International Council for Philosophy and Human Sciences
- Abbreviation: CIPSH
- Formation: 1949; 77 years ago
- Type: INGO
- Region served: Worldwide
- Official language: English, French
- President: Luiz Oosterbeek
- Website: CIPSH official website

= International Council for Philosophy and Human Sciences =

Non-governmental organization within UNESCO

The International Council for Philosophy and Human Sciences (French: Conseil international de la philosophie et des sciences humaines; ICPHS/CIPSH) is a non-governmental organization within UNESCO. It embraces hundreds of learned societies in the field of philosophy, human sciences and related subjects.

== History ==
CIPSH was founded at a first General Assembly held in January 1949 upon suggestion by Sir Julian Huxley, the first Director-General of UNESCO. The first president was Jacques Rueff.

== Members ==

| Acronym | Name | Member since |
|---|---|---|
| CIPL | Comité International Permanent des Linguistes | 1949 |
| CISH | Comité International des Sciences Historiques | 1949 |
| FIEC | Fédération Internationale des Associations d’Études Classiques | 1949 |
| FISP | Fédération Internationale des Sociétés de Philosophie | 1949 |
| IUAES-WAU | International Union of Anthropological and Ethnological Sciences—World Anthropological Union | 1949 |
| UAI | Union Académique Internationale | 1949 |
| FILLM | Fédération Internationale des Langues et Littératures Modernes | 1951 |
| IAHR | International Association for the History of Religions | 1951 |
| UISPP | Union Internationale des Sciences Préhistoriques et Protohistoriques | 1955 |
| DHST/IUHPST | Division for History of Science and Technology of the International Union of History and Philosophy of Science | 2001 |
| CASS | Chinese Academy of Social Sciences | 2014 |
| ANHN | Asian New Humanities Network | 2015 |
| APHELEIA | Association Européenne des Humanités pour la Gestion Culturelle Intégrée des Paysages | 2015 |
| CHCI | Consortium of Humanities Centers and Institutes | 2015 |
| DLMPST/IUHPST | Division for Logic, Methodology and Philosophy of Science and Technology of the International Union of History and Philosophy of Science | 2015 |
| IAA | International Association for Aesthetics | 2015 |
| IGU | International Geographical Union | 2015 |
| ECHIC | European Consortium for Humanities Institutes and Centres | 2017 |
| IPPA | International Positive Psychology Association | 2017 |
| MAAYA | World Network for Linguistic Diversity | 2017 |
| IAPG | International Association for Promoting Geoethics | 2017 |

== Officers ==
The officers of CIPSH are
Luiz Oosterbeek (President),
Chao Gejin (Past President),
Luísa Migliorati (Vice President),
Tim Jensen (Vice President),
Benedikt Löwe (Vice President),
Hsiung Ping-chen (Secretary General),
Zoltán Somhegyi (Deputy Secretary General),
Jesús de la Villa (Treasurer),
Olga Spevak (Deputy Treasurer).
Former officers include
Rosalind Hackett (Vice President, 2017–2020),
Adama Samassékou (Past President, 2017–2020),
Catherine Jami (Vice President, 2020–2023), and
Margaret Higonnet (Treasurer, 2020–2023).

== Publications & Programmes ==
The CIPHS publishes the journal Diogène/Diogenes in French and English.

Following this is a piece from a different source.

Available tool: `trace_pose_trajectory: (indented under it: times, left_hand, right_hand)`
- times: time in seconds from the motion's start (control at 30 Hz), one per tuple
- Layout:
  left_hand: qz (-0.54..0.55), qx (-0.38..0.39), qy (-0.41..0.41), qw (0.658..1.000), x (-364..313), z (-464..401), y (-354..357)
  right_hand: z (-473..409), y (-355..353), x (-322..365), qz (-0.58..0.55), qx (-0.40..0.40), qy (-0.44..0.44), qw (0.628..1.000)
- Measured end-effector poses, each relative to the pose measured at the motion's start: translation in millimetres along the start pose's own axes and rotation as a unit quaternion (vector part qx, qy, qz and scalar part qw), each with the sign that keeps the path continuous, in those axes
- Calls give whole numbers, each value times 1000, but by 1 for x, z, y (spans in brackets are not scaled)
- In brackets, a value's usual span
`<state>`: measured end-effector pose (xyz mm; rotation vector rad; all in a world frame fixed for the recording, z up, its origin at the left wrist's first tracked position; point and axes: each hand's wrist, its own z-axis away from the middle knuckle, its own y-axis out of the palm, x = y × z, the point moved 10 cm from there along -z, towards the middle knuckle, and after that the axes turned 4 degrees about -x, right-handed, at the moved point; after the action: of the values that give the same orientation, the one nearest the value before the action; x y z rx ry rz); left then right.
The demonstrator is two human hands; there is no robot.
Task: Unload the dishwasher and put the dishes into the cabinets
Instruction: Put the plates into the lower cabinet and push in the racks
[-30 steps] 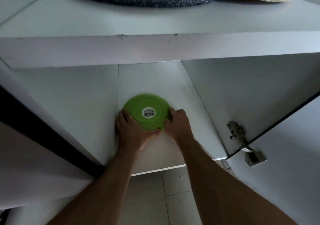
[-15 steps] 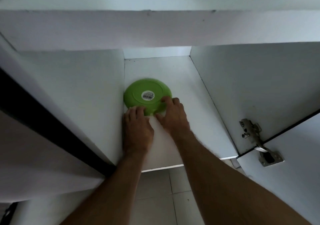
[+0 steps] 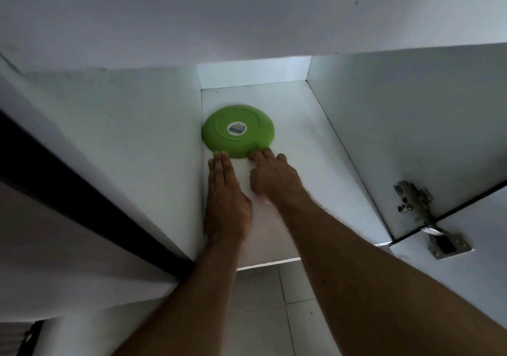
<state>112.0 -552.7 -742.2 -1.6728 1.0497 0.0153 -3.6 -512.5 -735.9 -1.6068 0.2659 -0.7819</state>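
Observation:
A green plate (image 3: 238, 131) lies upside down on the white cabinet floor (image 3: 307, 169), against the left inner wall, with a barcode sticker on its base. My left hand (image 3: 226, 199) lies flat on the cabinet floor, its straight fingertips touching the plate's near rim. To its right, my right hand (image 3: 273, 176) touches the same near rim with straight fingers, thumb spread to the left. Neither hand grips the plate.
A white countertop edge (image 3: 247, 24) overhangs the cabinet opening. The cabinet's right wall (image 3: 411, 125) carries a metal hinge (image 3: 419, 213) joined to the open door (image 3: 480, 259) at the right. A dark strip (image 3: 82, 191) runs along the left. Tiled floor (image 3: 263, 314) lies below.
Both hands have let go of the plate's sides and slid back to its near rim, now flat. The plate sits deeper in the cabinet. The view has tilted down.

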Motion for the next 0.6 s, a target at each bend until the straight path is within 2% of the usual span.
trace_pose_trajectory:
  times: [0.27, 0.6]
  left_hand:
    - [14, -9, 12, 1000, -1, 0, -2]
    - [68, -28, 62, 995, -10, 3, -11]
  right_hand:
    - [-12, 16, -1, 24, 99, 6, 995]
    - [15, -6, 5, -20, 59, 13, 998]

It was founded in 1952 by Roger Caillois. For many years, Jean d'Ormesson was the Editor-in-Chief. Current Editors-in-Chief are Maurice Aymard and Luca Scarantino.
 In 2018, CIPSH created the CIPSH Chairs programme, designed to highlight and encourage existing research networks of centres of research in the humanities and to attract greater attention to the humanities worldwide and enhanced recognition of their importance in contemporary society.